Patients recruited by proxy consent were older, had more severe strokes, and had higher prevalence of aphasia than those with capacity to give personal consent. Variations in the manner of consent across countries may influence trial results.
NCT01525290 (clinicaltrials.gov); 2011-005906-32 (clinicaltrialsregister.eu).
确定同意方式,即患者本人知情同意或代理知情同意,是否会影响纳入临床试验的急性卒中患者样本的临床特征。
我们分析了来自“唤醒”(WAKE-UP)研究的前1005例患者的知情同意获取方式,“唤醒”研究是一项由研究者发起的、随机、安慰剂对照试验,在6个欧洲国家对症状发作时间不明的卒中患者进行基于磁共振成像的溶栓治疗。将自行提供知情同意的患者与通过代理同意入组的患者进行比较。比较两组的基线临床指标。
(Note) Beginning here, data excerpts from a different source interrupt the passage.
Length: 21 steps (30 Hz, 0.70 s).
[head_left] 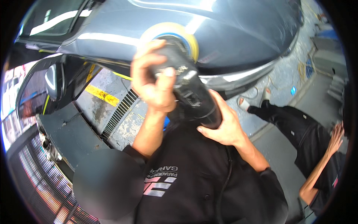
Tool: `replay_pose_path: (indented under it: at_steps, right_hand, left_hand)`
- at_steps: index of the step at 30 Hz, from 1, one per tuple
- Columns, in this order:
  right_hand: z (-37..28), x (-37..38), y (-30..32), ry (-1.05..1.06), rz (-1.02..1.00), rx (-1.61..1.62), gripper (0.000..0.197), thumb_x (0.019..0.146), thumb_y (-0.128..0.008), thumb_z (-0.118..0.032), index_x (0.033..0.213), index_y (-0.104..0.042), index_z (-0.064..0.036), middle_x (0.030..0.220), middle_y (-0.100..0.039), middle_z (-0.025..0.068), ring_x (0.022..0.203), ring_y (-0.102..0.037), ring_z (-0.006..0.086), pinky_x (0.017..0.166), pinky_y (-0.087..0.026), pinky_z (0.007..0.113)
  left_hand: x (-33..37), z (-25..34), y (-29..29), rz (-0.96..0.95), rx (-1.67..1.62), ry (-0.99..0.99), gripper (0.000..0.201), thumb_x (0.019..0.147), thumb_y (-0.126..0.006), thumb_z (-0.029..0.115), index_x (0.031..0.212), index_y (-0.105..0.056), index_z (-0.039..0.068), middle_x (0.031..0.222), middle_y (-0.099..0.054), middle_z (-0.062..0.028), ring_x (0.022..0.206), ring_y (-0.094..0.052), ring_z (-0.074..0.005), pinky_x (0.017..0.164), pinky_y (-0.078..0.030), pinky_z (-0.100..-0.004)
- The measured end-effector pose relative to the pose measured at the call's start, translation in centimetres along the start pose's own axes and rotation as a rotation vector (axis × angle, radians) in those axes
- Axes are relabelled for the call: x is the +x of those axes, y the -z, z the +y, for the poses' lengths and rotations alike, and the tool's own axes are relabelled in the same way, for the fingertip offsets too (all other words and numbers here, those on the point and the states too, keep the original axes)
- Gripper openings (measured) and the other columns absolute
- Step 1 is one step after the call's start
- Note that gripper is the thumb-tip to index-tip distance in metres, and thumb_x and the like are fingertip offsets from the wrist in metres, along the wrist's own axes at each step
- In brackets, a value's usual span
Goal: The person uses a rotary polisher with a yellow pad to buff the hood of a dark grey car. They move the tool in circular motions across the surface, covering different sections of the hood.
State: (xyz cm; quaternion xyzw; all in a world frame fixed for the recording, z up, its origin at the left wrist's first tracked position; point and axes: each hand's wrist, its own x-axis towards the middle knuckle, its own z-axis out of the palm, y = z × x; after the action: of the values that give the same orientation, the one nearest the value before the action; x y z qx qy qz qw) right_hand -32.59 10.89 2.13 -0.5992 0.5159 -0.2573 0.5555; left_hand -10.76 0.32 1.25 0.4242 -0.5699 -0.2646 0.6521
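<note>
A black car polisher (192, 91) is in both my hands, with a round yellow foam pad (158, 29) and a blue backing ring at its far end. My left hand (156, 84) wraps around the polisher's head close to the pad. Behind it, my right hand (227, 125) grips the rear of the body, thumb on the near side. The pad lies over the glossy dark grey front fender and hood (242, 33) of a car; whether it touches the paint I cannot tell. A thin black cord (225, 179) runs down across my black shirt.
On the left a car door (80, 127) stands wide open beside its wing mirror (52, 82). A floor grate (121, 112) and yellow floor marking (101, 95) lie between door and me. At right, another person in black (298, 127) is close by; cords (302, 69) lie on the floor.
</note>
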Motion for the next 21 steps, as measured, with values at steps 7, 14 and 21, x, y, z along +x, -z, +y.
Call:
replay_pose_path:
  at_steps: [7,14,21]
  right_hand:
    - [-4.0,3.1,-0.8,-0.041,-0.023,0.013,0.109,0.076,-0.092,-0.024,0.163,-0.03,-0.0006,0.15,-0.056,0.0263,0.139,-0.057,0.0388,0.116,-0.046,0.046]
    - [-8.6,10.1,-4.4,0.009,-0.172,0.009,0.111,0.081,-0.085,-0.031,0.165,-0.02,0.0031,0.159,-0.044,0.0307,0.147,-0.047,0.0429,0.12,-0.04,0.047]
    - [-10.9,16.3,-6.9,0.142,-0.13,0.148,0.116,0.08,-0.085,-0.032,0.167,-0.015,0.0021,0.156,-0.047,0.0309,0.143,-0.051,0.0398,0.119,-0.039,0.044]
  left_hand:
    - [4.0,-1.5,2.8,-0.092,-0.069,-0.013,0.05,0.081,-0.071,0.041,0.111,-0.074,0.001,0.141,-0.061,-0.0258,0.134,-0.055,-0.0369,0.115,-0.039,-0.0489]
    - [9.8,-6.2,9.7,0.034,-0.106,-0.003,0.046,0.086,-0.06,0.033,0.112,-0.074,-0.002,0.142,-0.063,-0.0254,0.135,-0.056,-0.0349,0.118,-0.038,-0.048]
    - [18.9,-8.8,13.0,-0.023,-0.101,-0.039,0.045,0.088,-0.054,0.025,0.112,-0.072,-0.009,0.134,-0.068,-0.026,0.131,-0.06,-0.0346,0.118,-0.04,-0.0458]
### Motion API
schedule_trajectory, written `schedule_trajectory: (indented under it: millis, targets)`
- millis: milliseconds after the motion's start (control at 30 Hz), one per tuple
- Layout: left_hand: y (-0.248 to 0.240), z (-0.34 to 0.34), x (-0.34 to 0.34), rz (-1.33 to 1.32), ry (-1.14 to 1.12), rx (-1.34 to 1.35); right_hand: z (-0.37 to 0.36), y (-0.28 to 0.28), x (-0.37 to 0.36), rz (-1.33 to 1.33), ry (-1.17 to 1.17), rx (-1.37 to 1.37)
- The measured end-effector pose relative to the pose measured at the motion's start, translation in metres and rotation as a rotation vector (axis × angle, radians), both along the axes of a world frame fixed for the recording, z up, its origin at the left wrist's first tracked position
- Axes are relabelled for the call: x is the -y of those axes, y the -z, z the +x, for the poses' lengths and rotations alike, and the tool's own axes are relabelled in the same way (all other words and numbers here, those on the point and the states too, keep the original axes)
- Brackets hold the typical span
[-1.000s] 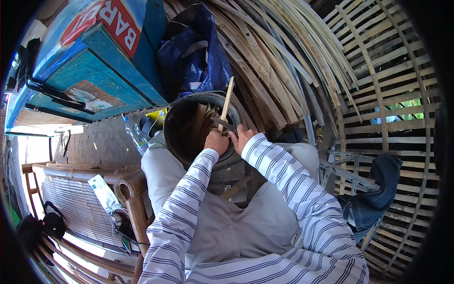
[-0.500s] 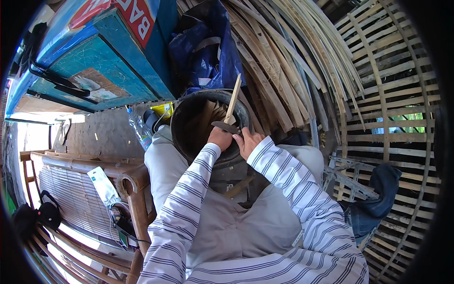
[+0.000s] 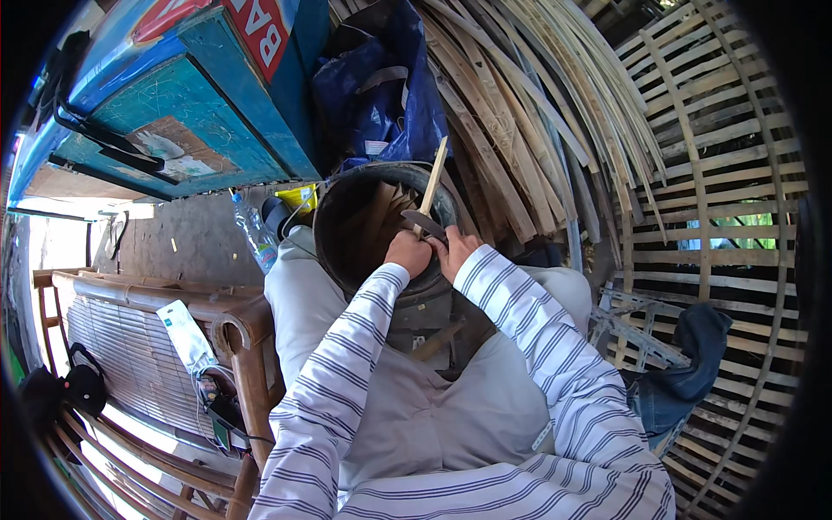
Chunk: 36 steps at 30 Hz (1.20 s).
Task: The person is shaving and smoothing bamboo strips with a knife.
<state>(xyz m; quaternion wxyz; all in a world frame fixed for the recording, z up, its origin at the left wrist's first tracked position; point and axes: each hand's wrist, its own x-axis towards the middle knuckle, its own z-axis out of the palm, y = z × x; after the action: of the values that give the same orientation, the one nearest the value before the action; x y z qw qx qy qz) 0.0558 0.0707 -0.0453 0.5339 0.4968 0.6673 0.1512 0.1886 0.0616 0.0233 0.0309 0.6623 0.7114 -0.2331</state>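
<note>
Over a dark round bucket (image 3: 328,227) between my knees, my left hand (image 3: 408,253) is closed round the lower end of a pale wooden strip (image 3: 433,180). The strip points up and away, leaning slightly right. My right hand (image 3: 459,250), close beside the left, grips a knife whose dark blade (image 3: 422,223) lies across the strip just above my left fingers. The knife's handle is hidden in my right hand. Thin brown pieces (image 3: 394,208) stand inside the bucket.
A blue plastic bag (image 3: 381,95) sits behind the bucket, with a large pile of wooden strips (image 3: 511,130) to its right. At left are a blue cabinet (image 3: 204,113), a plastic bottle (image 3: 251,232) and a bamboo bench (image 3: 147,299). A slatted wall (image 3: 719,191) stands at right.
The strip has shifted slightly right and tilts more to the right. Both hands have moved slightly right, and the blade now slants down to the right across the strip.
</note>
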Motion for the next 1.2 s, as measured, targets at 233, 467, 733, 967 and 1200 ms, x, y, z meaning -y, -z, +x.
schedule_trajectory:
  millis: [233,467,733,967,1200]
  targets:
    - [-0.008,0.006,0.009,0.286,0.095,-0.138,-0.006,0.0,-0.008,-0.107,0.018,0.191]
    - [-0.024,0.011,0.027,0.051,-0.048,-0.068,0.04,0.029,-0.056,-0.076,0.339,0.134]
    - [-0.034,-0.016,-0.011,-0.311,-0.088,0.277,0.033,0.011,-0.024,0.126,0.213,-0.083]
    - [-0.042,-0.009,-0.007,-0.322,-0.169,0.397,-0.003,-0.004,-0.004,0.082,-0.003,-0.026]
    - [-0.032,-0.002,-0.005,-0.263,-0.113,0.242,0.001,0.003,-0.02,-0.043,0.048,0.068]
359例(35.7%)患者通过代理获得知情同意。通过代理同意的患者年龄更大(中位数71岁对66岁,P<0.0001),动脉高血压发生率更高(58.2%对43.4%,P<0.0001)。他们的美国国立卫生研究院卒中量表得分更高(中位数11分对5分,P<0.0001),失语症发生率更高(73.7%对20.0%,P<0.0001)。代理同意率在不同国家有所差异(P<0.0001),从西班牙的77.1%到丹麦的1.2%不等。
通过代理同意招募的患者比有能力自行给予同意的患者年龄更大、卒中更严重、失语症患病率更高。各国同意方式的差异可能会影响试验结果。
NCT01525290(clinicaltrials.gov);2011-005906-
32(clinicaltrialsregister.eu)。